C’était un grand être ressemblant, par la forme, à un Zolockque normal, mais il était véritablement étrange. Il était vraiment très grand. Il semblait être en métal. Il était allongé par terre dans une position complètement invraisemblable et sans doute totalement inconfortable. Acklow appela Andemnia.
« Qu’est-ce que ça peut être ?, demanda-t-elle
- Je n’en ai pas la moindre idée. Tirons-le sur le chemin. Nous le verrons mieux. » C’est ce qu’ils firent, avec bien du mal, car cette chose mystérieuse était particulièrement lourde d’autant plus qu’il s’avérait qu’elle était en métal.
Les deux Zolockques le voyaient mieux, maintenant ; et il s’avérait que cette chose portait des habits métalliques, que ceux-ci étaient déchirés par endroits et laissaient voir une peau semblable à la leur, bien que plus sombre.
La chose – ou l’animal ? – poussa un grognement, et bougea un peu.
« Myijaro’n yat satazag’nat,… yèsné’s ? (comment allez-vous, monsieur ?), dit Andemnia.
Ce qui se situait à la place de la tête de la chose se tourna dans sa direction, et la jeune fille cru voir dans le visage de métal une lueur d’absolue incompréhension, si c’était possible. La chose poussa un autre grognement, comme un cri de douleur.
Acklow s’approcha de la chose. Il la retourna prudemment, et pensa qu’il devait être sur le dos – tout du moins s’il était constitué comme eux -. Le Zolockque s’aperçu que la chose était blessé, du sang s’écoulait lentement par une blessure à moitié refermée. Andemnia était d’avis de l’emmener chez le jeune homme. Acklow réfléchit quelques instants.

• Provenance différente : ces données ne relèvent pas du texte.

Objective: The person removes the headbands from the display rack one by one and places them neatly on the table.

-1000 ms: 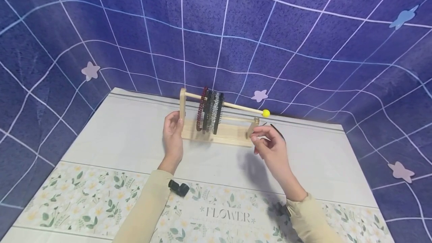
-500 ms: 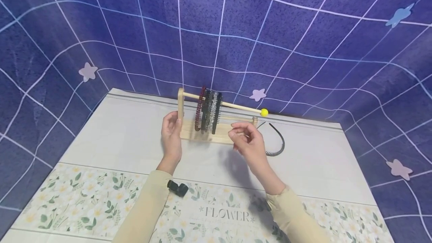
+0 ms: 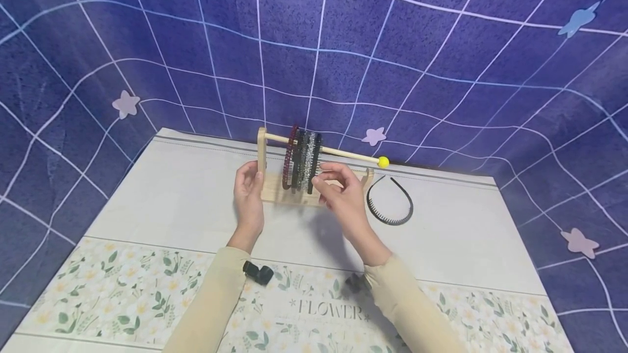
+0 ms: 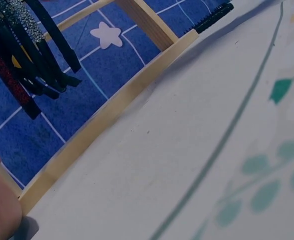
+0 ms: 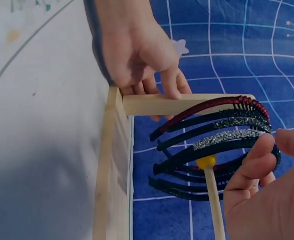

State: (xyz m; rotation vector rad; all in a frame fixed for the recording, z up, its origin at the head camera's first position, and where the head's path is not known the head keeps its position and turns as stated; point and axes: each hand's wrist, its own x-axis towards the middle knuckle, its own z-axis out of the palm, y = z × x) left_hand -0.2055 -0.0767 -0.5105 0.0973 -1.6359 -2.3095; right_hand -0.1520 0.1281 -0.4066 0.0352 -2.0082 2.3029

« Effectivement, je pense que c’est encore la meilleure solution. Mais je ne connais pas de sortilège de lévitation. Et toi ?

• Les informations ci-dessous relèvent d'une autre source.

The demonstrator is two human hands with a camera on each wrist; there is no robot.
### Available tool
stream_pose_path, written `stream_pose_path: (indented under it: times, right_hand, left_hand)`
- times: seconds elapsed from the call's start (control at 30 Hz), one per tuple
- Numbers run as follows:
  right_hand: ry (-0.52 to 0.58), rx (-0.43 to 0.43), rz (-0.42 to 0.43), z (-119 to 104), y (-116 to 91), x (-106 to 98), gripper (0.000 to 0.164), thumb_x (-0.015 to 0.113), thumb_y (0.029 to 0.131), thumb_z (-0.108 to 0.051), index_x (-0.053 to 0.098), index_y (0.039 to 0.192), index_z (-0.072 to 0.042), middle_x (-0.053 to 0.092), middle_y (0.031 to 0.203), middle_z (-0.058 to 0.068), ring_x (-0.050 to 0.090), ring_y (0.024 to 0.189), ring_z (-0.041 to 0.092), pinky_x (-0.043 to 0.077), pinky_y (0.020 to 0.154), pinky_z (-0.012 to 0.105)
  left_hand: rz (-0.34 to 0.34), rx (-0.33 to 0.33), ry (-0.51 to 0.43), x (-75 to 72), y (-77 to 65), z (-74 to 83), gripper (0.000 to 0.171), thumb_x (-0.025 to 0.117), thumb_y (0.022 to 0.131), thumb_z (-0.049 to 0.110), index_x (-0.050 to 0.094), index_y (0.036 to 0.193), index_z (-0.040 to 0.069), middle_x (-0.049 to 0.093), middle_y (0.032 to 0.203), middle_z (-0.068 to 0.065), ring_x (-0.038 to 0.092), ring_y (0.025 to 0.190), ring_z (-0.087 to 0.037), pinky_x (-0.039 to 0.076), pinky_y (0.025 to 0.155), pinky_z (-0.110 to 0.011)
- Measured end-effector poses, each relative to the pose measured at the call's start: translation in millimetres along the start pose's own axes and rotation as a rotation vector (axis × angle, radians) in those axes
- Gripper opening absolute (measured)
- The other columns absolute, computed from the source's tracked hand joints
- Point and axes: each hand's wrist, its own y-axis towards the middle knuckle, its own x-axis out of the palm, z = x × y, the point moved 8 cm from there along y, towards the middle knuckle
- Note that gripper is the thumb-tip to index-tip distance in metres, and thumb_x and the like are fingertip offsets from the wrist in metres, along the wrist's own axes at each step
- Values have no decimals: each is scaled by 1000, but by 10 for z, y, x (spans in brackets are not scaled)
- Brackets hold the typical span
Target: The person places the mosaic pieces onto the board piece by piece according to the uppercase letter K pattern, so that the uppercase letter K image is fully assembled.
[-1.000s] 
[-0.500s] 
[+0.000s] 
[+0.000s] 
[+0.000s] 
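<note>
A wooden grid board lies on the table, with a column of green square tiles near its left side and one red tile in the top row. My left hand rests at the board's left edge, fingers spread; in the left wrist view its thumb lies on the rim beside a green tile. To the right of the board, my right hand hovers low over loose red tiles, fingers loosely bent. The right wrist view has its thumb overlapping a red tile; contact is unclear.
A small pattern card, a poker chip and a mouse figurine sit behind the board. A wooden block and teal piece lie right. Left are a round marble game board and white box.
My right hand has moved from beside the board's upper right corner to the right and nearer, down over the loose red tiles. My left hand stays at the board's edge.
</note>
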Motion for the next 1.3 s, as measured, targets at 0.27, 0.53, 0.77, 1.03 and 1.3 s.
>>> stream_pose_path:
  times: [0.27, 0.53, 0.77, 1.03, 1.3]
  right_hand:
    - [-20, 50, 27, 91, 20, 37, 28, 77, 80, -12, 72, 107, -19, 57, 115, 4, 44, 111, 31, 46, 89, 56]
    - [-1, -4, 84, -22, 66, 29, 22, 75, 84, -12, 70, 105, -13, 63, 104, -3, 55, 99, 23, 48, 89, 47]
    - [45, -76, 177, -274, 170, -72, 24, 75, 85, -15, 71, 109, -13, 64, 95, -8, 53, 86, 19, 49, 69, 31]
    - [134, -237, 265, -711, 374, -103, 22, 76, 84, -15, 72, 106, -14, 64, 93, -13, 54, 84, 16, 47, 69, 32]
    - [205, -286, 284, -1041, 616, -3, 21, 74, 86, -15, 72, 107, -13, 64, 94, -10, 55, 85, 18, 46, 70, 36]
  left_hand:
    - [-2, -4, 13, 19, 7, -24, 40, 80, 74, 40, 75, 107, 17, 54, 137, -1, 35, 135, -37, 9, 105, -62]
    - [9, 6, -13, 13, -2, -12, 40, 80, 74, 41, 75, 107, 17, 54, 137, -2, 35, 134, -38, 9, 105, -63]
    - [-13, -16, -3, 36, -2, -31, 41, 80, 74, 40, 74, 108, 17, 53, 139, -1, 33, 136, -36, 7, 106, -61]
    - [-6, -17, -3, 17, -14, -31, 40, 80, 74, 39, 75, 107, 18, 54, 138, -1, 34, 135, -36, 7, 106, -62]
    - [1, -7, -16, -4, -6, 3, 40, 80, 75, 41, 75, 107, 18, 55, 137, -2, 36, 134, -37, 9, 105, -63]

- Moi non plus. Nous allons devoir utiliser des moyens « mécaniques ».
- Je vais chercher un transporteur chez moi. Attends-moi ici, et surveilles-le ; s’il fait le moindre mouvement offensif, fuis !

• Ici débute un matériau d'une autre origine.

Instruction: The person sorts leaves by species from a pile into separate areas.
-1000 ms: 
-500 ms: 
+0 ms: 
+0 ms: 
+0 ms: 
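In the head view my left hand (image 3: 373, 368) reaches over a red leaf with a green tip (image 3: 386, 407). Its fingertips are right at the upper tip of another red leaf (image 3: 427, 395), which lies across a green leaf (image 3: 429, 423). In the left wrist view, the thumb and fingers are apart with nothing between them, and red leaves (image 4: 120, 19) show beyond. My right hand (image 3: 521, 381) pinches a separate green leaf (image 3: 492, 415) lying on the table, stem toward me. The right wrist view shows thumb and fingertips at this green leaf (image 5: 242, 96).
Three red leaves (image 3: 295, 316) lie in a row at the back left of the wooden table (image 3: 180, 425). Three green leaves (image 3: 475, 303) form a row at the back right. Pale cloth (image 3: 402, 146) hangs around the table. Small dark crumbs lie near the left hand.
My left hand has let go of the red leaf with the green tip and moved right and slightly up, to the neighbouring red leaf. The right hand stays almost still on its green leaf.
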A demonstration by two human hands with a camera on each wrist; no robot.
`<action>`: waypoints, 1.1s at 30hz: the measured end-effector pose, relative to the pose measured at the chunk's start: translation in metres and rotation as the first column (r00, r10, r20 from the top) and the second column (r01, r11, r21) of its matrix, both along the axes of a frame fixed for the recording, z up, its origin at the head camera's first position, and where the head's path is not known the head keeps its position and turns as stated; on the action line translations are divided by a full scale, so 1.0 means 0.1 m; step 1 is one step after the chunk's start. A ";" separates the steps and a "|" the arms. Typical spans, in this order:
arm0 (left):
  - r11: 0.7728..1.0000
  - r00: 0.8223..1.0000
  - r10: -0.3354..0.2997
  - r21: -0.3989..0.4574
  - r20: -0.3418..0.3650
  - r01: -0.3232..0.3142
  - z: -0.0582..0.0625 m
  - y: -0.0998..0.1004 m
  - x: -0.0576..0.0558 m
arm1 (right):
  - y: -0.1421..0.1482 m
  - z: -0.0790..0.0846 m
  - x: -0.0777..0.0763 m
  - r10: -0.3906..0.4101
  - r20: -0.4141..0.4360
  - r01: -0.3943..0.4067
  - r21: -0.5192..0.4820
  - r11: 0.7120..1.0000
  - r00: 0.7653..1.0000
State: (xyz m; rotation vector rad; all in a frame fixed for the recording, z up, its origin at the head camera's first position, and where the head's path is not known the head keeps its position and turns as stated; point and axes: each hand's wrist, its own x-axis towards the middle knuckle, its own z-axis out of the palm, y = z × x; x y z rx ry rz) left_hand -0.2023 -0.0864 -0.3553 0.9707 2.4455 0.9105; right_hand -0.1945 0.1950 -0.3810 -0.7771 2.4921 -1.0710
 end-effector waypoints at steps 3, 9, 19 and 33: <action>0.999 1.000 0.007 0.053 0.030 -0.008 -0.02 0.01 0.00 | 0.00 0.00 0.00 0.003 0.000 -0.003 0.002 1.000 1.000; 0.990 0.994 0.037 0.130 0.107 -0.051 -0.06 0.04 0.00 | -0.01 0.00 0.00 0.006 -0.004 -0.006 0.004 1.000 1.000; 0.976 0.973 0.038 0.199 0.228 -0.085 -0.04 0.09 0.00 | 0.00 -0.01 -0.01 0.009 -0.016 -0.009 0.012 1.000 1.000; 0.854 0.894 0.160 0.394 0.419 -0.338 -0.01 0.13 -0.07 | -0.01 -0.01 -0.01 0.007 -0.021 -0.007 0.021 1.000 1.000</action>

- Eh ! Ho ! Je sais me défendre ! »
Pour ponctuer ses paroles, elle lança un éclair contre un arbre voisin qui se retrouva foudroyé alors qu’il n’avait absolument rien demandé, le pauvre.
Une demi-heure plus tard, le jeune homme était de retour, une large planche flottant devant lui.
Ils mirent la chose sur ce transporteur, puis se dirigèrent vers la maison d’Acklow. La jeune fille dit à ce dernier que la chose ne s’était pas manifestée autrement que par des grognements et des cris semblables à des cris de douleur.
« Huit heures, dit Acklow en scrutant le cadran solaire sur la façade de sa maison. Il était temps que nous rentrions, il va bientôt faire nuit.
- Quoi !? Déjà huit heures !, s’écria Andemnia. Je vais devoir y aller, on m’attend à Koeyjim. Merci pour tout, et, s’il te plaît, tiens-moi au courant de cette histoire. Je suis au village toute la semaine. »
Elle l’embrassa, et partit presque en courant.
Acklow resta immobile, pendant quelques instants, l’air complètement hagard, apparemment dépassé par les évènements. Puis, comme pris d’une illumination subite, il se retourna et emmena le transporteur et la chose chez lui.
Test de couleur orange.
1 Aqaj oux won myjiarez, mot à mot : « Passe de les vents », soit « la Passe des Vents ». En Zolockque, les noms de lieu sont souvent constitués d’une expression écrite en un seul mot.